**Problem requirements**
The full listing is needed, transcribed word for word.

**The data**
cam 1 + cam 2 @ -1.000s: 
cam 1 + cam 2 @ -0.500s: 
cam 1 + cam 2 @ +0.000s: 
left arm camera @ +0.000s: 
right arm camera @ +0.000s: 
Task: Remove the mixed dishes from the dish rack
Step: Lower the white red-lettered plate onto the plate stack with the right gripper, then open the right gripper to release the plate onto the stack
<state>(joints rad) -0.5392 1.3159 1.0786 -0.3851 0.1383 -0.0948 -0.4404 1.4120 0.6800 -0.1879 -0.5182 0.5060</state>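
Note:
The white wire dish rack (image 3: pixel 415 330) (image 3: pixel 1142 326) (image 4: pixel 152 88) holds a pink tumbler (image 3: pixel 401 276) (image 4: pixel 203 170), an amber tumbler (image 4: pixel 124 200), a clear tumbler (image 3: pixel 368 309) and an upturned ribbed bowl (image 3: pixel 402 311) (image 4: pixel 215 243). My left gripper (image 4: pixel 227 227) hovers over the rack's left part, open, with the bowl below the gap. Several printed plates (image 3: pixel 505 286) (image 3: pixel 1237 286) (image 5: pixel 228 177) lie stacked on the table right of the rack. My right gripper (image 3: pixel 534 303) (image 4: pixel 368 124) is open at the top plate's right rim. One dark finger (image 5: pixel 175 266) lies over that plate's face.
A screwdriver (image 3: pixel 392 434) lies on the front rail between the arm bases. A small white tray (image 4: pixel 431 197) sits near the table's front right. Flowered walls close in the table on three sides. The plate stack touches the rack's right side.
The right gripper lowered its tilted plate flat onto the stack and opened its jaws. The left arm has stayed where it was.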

**Completed task**
cam 1 + cam 2 @ -1.000s: 
cam 1 + cam 2 @ -0.500s: 
cam 1 + cam 2 @ +0.000s: 
left arm camera @ +0.000s: 
right arm camera @ +0.000s: 
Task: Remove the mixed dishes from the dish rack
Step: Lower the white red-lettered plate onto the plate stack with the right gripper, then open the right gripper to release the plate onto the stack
<state>(joints rad) -0.5392 1.3159 1.0786 -0.3851 0.1383 -0.0948 -0.4404 1.4120 0.6800 -0.1879 -0.5182 0.5060</state>
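Note:
The white wire dish rack (image 3: pixel 415 330) (image 3: pixel 1142 326) (image 4: pixel 152 88) holds a pink tumbler (image 3: pixel 401 276) (image 4: pixel 203 170), an amber tumbler (image 4: pixel 124 200), a clear tumbler (image 3: pixel 368 309) and an upturned ribbed bowl (image 3: pixel 402 311) (image 4: pixel 215 243). My left gripper (image 4: pixel 227 227) hovers over the rack's left part, open, with the bowl below the gap. Several printed plates (image 3: pixel 505 286) (image 3: pixel 1237 286) (image 5: pixel 228 177) lie stacked on the table right of the rack. My right gripper (image 3: pixel 534 303) (image 4: pixel 368 124) is open at the top plate's right rim. One dark finger (image 5: pixel 175 266) lies over that plate's face.
A screwdriver (image 3: pixel 392 434) lies on the front rail between the arm bases. A small white tray (image 4: pixel 431 197) sits near the table's front right. Flowered walls close in the table on three sides. The plate stack touches the rack's right side.
The right gripper lowered its tilted plate flat onto the stack and opened its jaws. The left arm has stayed where it was.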

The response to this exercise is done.